Meinung RHEINPFALZ Plus Artikel Atomstreit mit Iran: Konflikt eskaliert

Dieses von der iranischen Atomorganisation (AEOI) herausgegebene Bild zeigt Zentrifugen in der Urananreicherungsanlage Natans.
Dieses von der iranischen Atomorganisation (AEOI) herausgegebene Bild zeigt Zentrifugen in der Urananreicherungsanlage Natans.

Der Anschlag auf die iranische Atomanlage in Natans stärkt die antiwestlichen Kräfte in dem Land und belastet die Verhandlungen über das Atomabkommen.

Der Konflikt um das iranische Atomprogramm eskaliert. Der Iran und der Westen hatten sich nach Gesprächen in Wien noch am Freitag zuversichtlich über eine mögliche Einigung im Atomstreit geäußert. Einen Tag später irritierte der iranische Präsident Hassan Ruhani den Westen, indem er in der zentraliranischen Atomanlage Natans neue Gaszentrifugen für die Anreicherung von Uran einweihte. Am Sonntag zerstörte eine Explosion das Kraftwerk auf dem Atom-Gelände von Natans und setzte Zentrifugen außer Gefecht – das iranische Anreicherungsprogramm wurde damit um bis zu neun Monate zurückgeworfen. Am Montag schwor der Iran Rache für den Anschlag, der vermutlich von Israel verübt wurde.

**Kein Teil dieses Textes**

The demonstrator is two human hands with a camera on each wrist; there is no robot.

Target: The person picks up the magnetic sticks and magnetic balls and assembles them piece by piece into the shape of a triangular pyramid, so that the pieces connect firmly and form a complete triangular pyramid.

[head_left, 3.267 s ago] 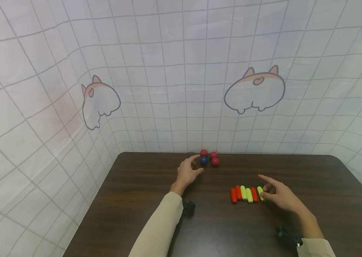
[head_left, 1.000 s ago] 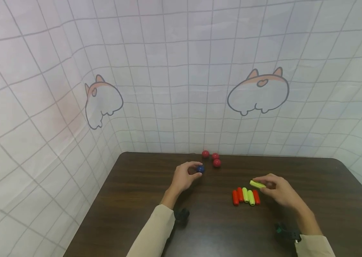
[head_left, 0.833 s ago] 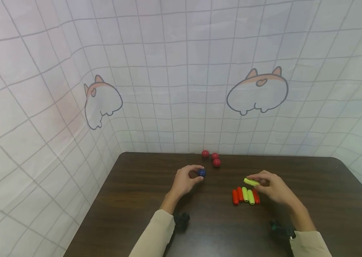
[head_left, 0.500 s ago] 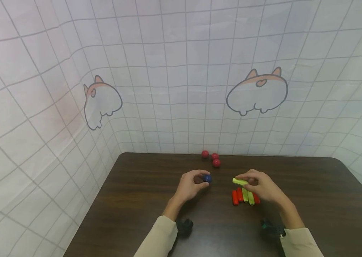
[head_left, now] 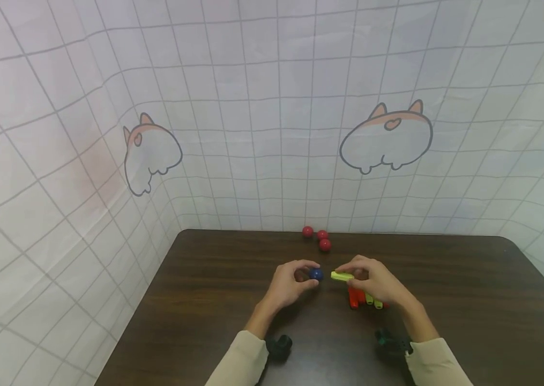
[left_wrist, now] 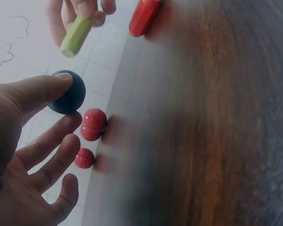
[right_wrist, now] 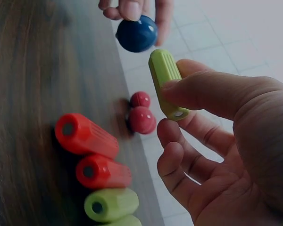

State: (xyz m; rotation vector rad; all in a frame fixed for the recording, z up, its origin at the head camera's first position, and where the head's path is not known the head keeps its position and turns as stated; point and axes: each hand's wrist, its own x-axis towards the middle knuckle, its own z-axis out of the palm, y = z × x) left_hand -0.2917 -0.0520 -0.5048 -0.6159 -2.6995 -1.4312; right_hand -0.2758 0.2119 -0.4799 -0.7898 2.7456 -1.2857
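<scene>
My left hand (head_left: 287, 283) pinches a blue ball (left_wrist: 70, 96) between thumb and index finger, raised off the table. With thumb and fingers my right hand (head_left: 375, 279) holds a yellow-green magnetic rod (right_wrist: 165, 82), ribbed and with a round metal inset at its end. Rod and ball face each other with a small gap between them. Beneath the right hand, several rods lie side by side, among them a red rod (right_wrist: 87, 134) and another yellow-green rod (right_wrist: 111, 205); the hand partly hides them in the head view.
Three red balls, the nearest red ball (head_left: 325, 245) among them, sit at the back edge of the dark wooden table (head_left: 194, 300). A white gridded curtain (head_left: 252, 161) hangs behind and to the left.
Both hands have picked up their things, the left the blue ball from beside the red ones, the right the end rod of the row. They have since moved towards each other.
</scene>
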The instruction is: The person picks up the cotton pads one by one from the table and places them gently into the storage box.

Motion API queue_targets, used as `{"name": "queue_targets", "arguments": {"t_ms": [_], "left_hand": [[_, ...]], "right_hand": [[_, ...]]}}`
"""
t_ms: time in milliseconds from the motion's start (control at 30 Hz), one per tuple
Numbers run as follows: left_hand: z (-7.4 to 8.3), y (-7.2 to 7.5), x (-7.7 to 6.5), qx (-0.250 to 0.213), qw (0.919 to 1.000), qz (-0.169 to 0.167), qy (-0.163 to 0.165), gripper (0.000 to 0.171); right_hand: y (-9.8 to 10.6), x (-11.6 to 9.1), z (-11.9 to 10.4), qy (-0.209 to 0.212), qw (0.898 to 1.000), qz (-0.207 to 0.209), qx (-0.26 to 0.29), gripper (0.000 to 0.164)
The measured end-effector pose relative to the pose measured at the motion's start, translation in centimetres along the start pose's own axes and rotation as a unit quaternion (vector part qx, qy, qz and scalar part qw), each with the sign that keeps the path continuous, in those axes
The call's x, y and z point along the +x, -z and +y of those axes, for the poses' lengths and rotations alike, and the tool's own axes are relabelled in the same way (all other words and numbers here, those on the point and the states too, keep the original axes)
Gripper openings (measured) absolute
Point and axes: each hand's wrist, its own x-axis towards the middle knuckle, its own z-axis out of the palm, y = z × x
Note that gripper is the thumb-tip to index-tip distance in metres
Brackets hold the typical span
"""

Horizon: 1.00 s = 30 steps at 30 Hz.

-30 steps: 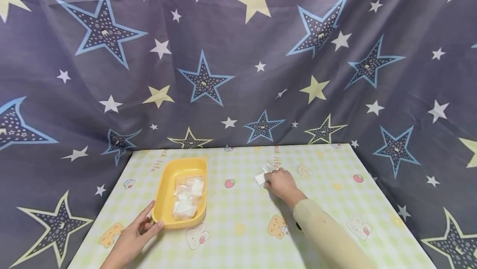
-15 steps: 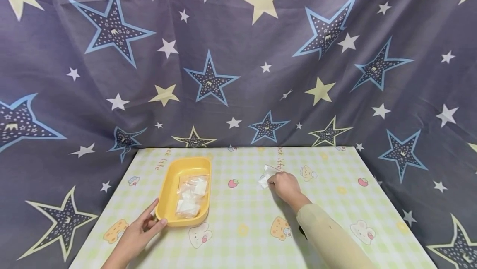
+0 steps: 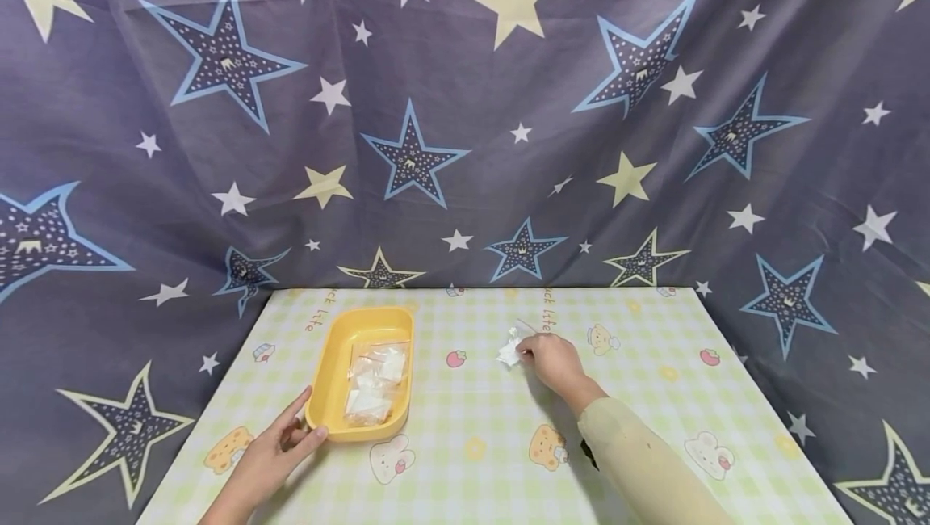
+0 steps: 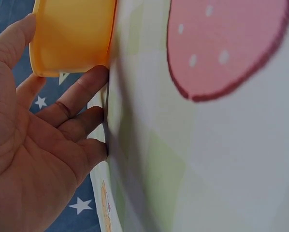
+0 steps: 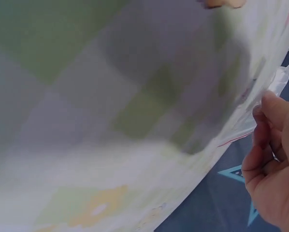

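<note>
My right hand (image 3: 555, 363) pinches a small clear zip bag (image 3: 511, 350) with something white in it, close over the table right of centre. In the right wrist view the bag (image 5: 280, 82) sticks out past thumb and forefinger, its red seal line showing below. My left hand (image 3: 269, 460) grips the near left corner of a yellow plastic tray (image 3: 328, 371), thumb at the front rim and forefinger along the side. Several similar clear bags (image 3: 370, 392) with white contents lie heaped in the tray's right half. The left wrist view shows the tray's wall (image 4: 72, 38) between thumb and fingers.
A green-and-white checked cloth (image 3: 465, 412) with cartoon prints covers the table. Its far edge meets a dark curtain (image 3: 450, 65) patterned with stars, which also hangs along both sides. A wide stretch of cloth lies between tray and right hand.
The bag in my right hand has shifted and turned a little under the fingers. My left hand keeps its place at the tray. The whole head view has drifted slightly rightward.
</note>
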Motion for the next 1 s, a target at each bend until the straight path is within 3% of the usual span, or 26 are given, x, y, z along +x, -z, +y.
{"name": "queue_targets", "arguments": {"t_ms": [300, 567, 1000], "left_hand": [[-0.1, 0.1, 0.0, 0.0, 0.9999, -0.003, 0.01, 0.09], [0.0, -0.1, -0.1, -0.001, 1.0, 0.001, -0.003, 0.087], [0.0, 0.0, 0.1, -0.007, 1.0, -0.004, 0.005, 0.089]], "right_hand": [[0.7, 1.5, -4.6, 0.089, 0.995, 0.02, 0.036, 0.013], [1.1, 2.0, -8.1, 0.134, 0.99, 0.016, 0.029, 0.012], [2.1, 2.1, -9.7, 0.118, 0.991, 0.002, 0.062, 0.015]]}}
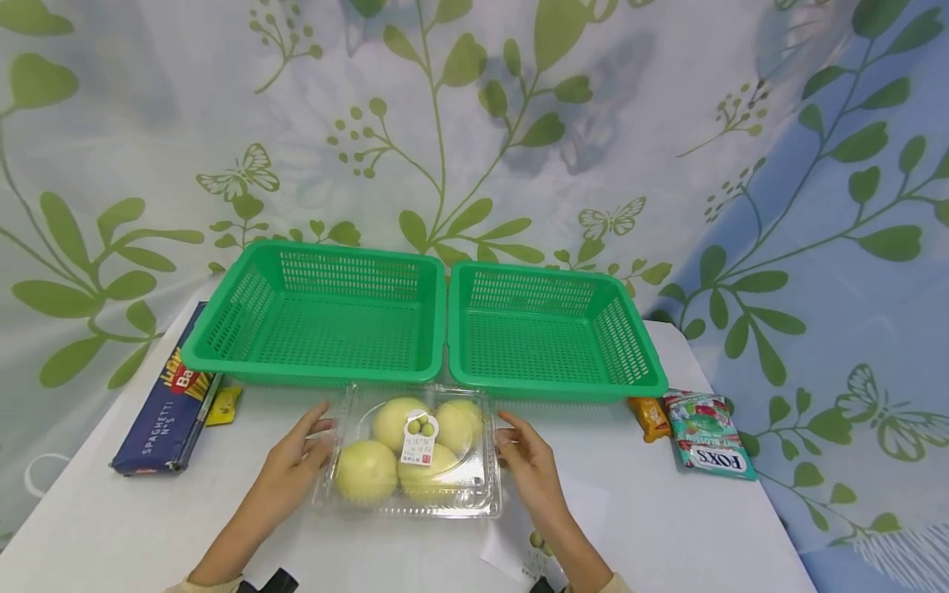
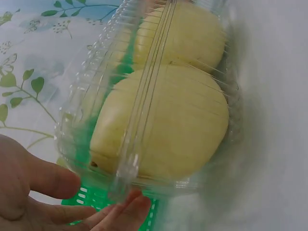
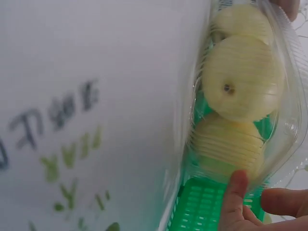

Drei Jahre nach dem Ausstieg der USA aus dem Atomabkommen, das den Bau einer iranischen Atombombe verhindern soll, bieten die Wiener Verhandlungen eigentlich eine Chance, den Vertrag zu retten. Der neue US-Präsident Joe Biden will sein Land in das Abkommen zurückführen und verlangt vor einem Abbau der amerikanischen Sanktionen vom Iran, die Uran-Anreicherung wieder auf das vertragliche Maß zu reduzieren. In Wien wird besprochen, wie ein Sanktionsabbau und eine Rückkehr der Iraner zur Vertragstreue koordiniert werden können.

Iran schwört Rache

Die Gespräche sollen an diesem Dienstag weitergehen, doch die Ereignisse in Natans seien „kein positiver Beitrag“, sagte Bundesaußenminister Heiko Maas am Montag. Die Atmosphäre bei den Verhandlungen, die bisher allseits als konstruktiv gelobt wurde, dürfte sich ändern. Der iranische Außenminister Dschawad Sarif warf Israel vor, Fortschritte bei den Atomverhandlungen verhindern zu wollen, und kündigte Vergeltung für den Anschlag von Natans an. Sarif steht aber nicht nur vor der Frage, wie diese Vergeltung gegen die militärisch, geheimdienstlich und technologisch weit überlegenen Israelis aussehen soll. Er muss auch einkalkulieren, dass Gewaltaktionen gegen Israel zum Abbruch der Wiener Gespräche führen könnten.

Israel hat Natans schon länger im Visier. Anders als Biden will die israelische Regierung keine Verständigung mit dem Iran, sondern plädiert für einen harten Kurs.

Hardliner sehen sich bestätigt

Für die iranische Regierung ist die Explosion eine Demütigung, die sie innenpolitisch weiter schwächt. Pragmatiker wie Außenminister Sarif und Präsident Ruhani haben ihr ganzes politisches Kapital in das Vorhaben gesteckt, durch eine Einigung im Atomstreit die iranische Wirtschaft von der Last der Sanktionen zu befreien. Nach Bidens Kurswechsel hofften sie auf rasche Lösungen noch vor der iranischen Präsidentenwahl im Juni. Ohne einen solchen Erfolg dürfte der Sieg eines anti-westlichen Kandidaten bei der Wahl kaum abzuwenden sein. Nun aber sehen sich die Gegner Ruhanis in ihrer Überzeugung bestätigt, dass dem Westen nicht zu trauen sei. Sie hatten schon vor dem Anschlag kritisiert, dass die Wiener Verhandlungen sinnlos seien.

Israel und andere Gegner des Atomabkommens müssen sich indes fragen lassen, was das Ziel ihrer Politik ist. Der Ausstieg der USA aus dem Vertrag unter Donald Trump hat das iranische Atomprogramm nicht gelähmt, sondern beflügelt. Teheran ist heute näher an der Bombe als vor Trumps Entscheidung. Wenn die Verhandlungen mit dem Iran endgültig scheitern sollten, würde ein neuer Krieg im Nahen Osten wahrscheinlicher.